Low country does the eastern/coastal part of SC and foothills does the western/NC border.


----------



## Sophie_Mom (Jan 21, 2009)

Oh my - Heartbreaking picture. If there's anything that can be done to help, I'd love to help her....


I need to stop looking at these posts......


----------



## Nath (May 12, 2011)

I posted them on my FB and told people to share on theirs too.


----------



## FinnTastic (Apr 20, 2009)

They are at Community Animal Shelter of Hampton County SC via what it says on facebook.
Also, someone on facebook said they will offer 300.00 to a reputable rescue who takes them.


----------



## Karen519 (Aug 21, 2006)

*Coppers Mom*

Coopers MOm

Says there are at
Community Animal Shelter of Hampton County SC

Here is the email
If you are interested in sponsoring this animal or rescue/adoption or have any questions please let us know 

contact the shelter directly via email @ [email protected]

*Here is petfinder link-it says Varnville, SC
http://www.petfinder.com/pet-search?shelterid=SC198&preview=1*


----------



## FinnTastic (Apr 20, 2009)

just bumping up


----------



## Sophie_Mom (Jan 21, 2009)

Bumping up again


----------



## Karen519 (Aug 21, 2006)

*bumping*

bumping up!

I emld. Low Country and Foothills earlier today.


----------



## FinnTastic (Apr 20, 2009)

bumping up


----------



## Karen519 (Aug 21, 2006)

*Checking for Update*

*This Golden Ret. X Mom and her pups STILL NEED RESCUE. Never heard back from Low Country or Foothills.*https://www.facebook.com/photo.php?...73253918.27944.100001906177249&type=1&theater


----------



## Karen519 (Aug 21, 2006)

*Emld.*

I just emld. Grateful Goldens for Mom and her pups.


----------



## CAROLINA MOM (May 12, 2009)

Karen,

Did you try Midlands GR in Columbia SC?


----------



## Karen519 (Aug 21, 2006)

*Sandy*

Sandy

I emld. Grateful Goldens this morning, and just emld. Midlands now.


----------



## FinnTastic (Apr 20, 2009)

It looks like they are still there. I'm hoping someone is able to step up and get them out of there. So you think mama is a mix or pure bred?


----------



## Florabora22 (Nov 30, 2008)

Ugh, what a sad picture of the momma. I don't understand - the shelter is offering $300 to the rescue that takes them and no one has stepped up yet? Although I guess $300 hardly covers the costs of puppies...

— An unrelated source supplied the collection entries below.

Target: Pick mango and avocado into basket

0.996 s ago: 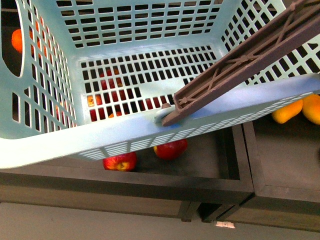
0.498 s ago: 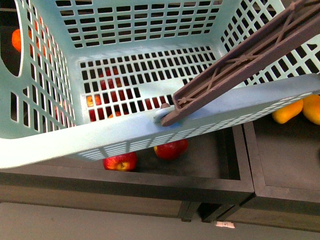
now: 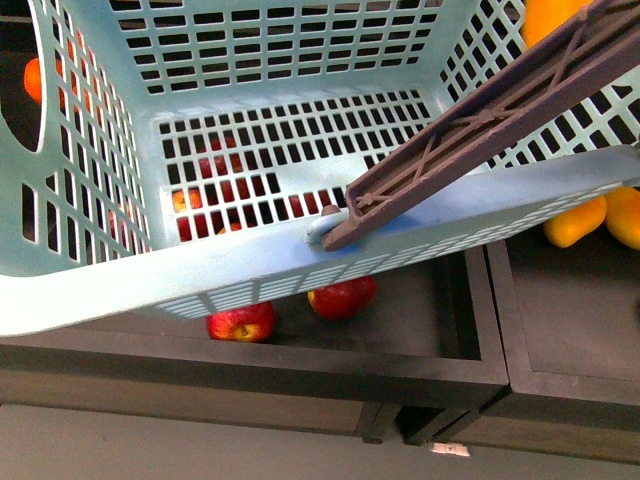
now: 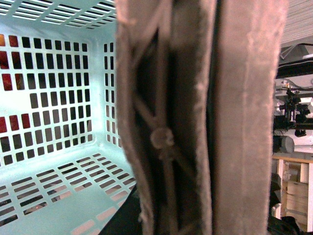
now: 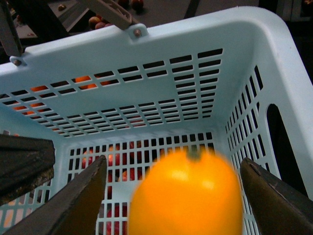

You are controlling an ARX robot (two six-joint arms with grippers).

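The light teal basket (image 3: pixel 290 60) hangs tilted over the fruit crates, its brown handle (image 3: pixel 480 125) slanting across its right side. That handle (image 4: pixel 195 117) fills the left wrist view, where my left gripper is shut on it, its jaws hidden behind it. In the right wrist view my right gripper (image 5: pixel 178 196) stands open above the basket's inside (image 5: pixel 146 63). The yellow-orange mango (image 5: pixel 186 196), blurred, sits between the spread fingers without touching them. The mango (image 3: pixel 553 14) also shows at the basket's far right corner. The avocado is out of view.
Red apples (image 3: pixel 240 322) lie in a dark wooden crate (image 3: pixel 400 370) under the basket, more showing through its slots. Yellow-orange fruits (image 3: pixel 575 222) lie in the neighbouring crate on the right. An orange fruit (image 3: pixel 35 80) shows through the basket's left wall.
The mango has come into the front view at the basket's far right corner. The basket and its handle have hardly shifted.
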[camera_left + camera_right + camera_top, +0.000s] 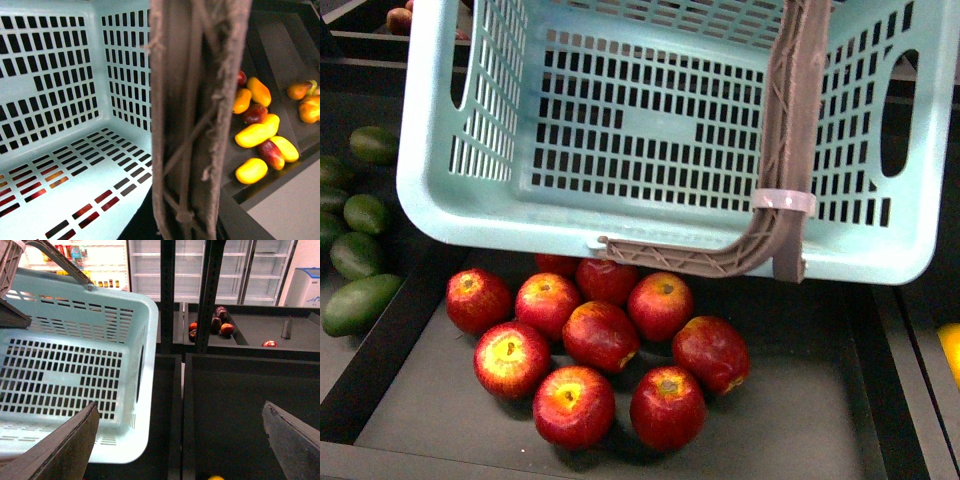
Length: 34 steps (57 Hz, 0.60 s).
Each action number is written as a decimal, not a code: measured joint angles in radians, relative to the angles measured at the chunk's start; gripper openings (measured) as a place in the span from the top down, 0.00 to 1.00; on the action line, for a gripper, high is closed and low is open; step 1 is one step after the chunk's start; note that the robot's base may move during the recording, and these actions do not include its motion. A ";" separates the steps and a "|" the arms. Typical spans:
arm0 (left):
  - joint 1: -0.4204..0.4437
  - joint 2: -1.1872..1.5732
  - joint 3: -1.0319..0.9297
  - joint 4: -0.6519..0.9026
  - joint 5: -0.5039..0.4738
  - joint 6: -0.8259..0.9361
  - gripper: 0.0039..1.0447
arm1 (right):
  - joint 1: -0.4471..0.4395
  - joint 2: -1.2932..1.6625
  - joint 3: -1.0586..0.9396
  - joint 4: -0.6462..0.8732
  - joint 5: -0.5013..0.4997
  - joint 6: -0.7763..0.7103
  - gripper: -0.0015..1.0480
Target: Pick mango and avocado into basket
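The light teal basket (650,130) hangs tilted above a bin, its lattice floor facing me and nothing inside it. Its brown handle (200,120) fills the middle of the left wrist view; my left gripper is shut on it, its fingers hidden behind the handle. Several yellow-orange mangoes (256,134) lie in a bin beside the basket, and a yellow edge of one (951,350) shows at the far right. Dark green avocados (358,255) lie in the bin at the left. My right gripper (180,445) is open over a dark bin, next to the basket wall (145,365).
Red apples (600,335) fill the bin under the basket. Black dividers (390,340) separate the bins. Red fruits (272,152) lie among the mangoes, with orange ones (307,107) further along. Dark shelves with fruit (226,329) and glass-door fridges stand behind.
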 joint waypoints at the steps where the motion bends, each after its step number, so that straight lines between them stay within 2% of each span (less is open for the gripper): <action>1: 0.002 0.000 0.002 0.000 -0.001 0.002 0.92 | 0.000 0.000 0.000 0.000 0.000 0.000 0.07; 22: -0.002 -0.003 0.004 0.000 0.010 0.010 0.92 | 0.000 0.000 0.000 0.000 0.000 0.000 0.07; 23: -0.002 -0.003 0.004 0.000 0.012 0.010 0.92 | 0.005 0.002 0.000 -0.003 0.017 0.004 0.07; 24: -0.002 -0.003 0.004 0.000 0.014 0.009 0.92 | 0.021 0.013 0.004 -0.014 0.080 0.028 0.07; 27: -0.002 -0.003 0.004 0.000 0.018 0.010 0.92 | 0.026 0.051 0.011 -0.018 0.149 0.069 0.07; 30: -0.002 -0.003 0.004 0.000 0.016 0.008 0.92 | -0.006 0.104 0.021 0.000 0.145 0.096 0.07; 34: -0.002 -0.003 0.004 0.000 0.005 0.010 0.92 | -0.100 0.222 0.060 0.086 0.079 0.122 0.07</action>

ETA: Off of Facebook this morning:

"Yes...I had to look before getting ready...its 6am in WA, so Kellie won't be online for a bit...but again...she will take them...I transported Dion to her and she saved 12 pups and moms from CA. She is good to her word...just need transport FUNDS...and the foster which was earlier in this thread for a temporary home while arranging/waiting for transport...Cross country tfrs don't happen as often...Please continue to share for chipin/rescue...since local rescue would still be best..."

Chipin: http://recycledk9.chipin.com/golden-mix-mom-and-pupsx3


----------



## FinnTastic (Apr 20, 2009)

I just donated to the chip in. I think is saw on FB that they were able to push the PTS date until Tuesday. But it also said that they had to PTS others to keep this family


----------



## Karen519 (Aug 21, 2006)

*Finntastic*

Finntastic

I am having trouble reading the comments on facebook.
I emld. all of the Golden Ret. Rescues in S.C. and got no replies.

Praying they get saved!!! How much is in the chip in?


----------



## Florabora22 (Nov 30, 2008)

Reading through facebook - someone adopted one of the puppies but the mother and the remaining puppies are still there... HOWEVER...

They now have $530.00 in donations which is enough for the pull and hopefully towards transport. Someone I believe on the west coast is looking up ways to fly the pups over to her for rescue. It sounds like they're safe.


----------



## CAROLINA MOM (May 12, 2009)

Karen519 said:


> Finntastic
> 
> I am having trouble reading the comments on facebook.
> I emld. all of the Golden Ret. Rescues in S.C. and got no replies.
> ...


Karen,

Have you tried contacting all/mixed breed Rescues for this girl? The GR Rescues might consider her to be too much of a mix possibly, all depends on the Group. 

You can go to PF, do a search for groups by the city/state and a list of Rescues in that area will come up with their contact info.


----------



## Mac'sdad (Dec 5, 2009)

Bumping Up


----------



## FinnTastic (Apr 20, 2009)

It looks like they may be safe. I just read the last post.


----------



## Mac'sdad (Dec 5, 2009)

*All is not well*



FinnTastic said:


> It looks like they may be safe. I just read the last post.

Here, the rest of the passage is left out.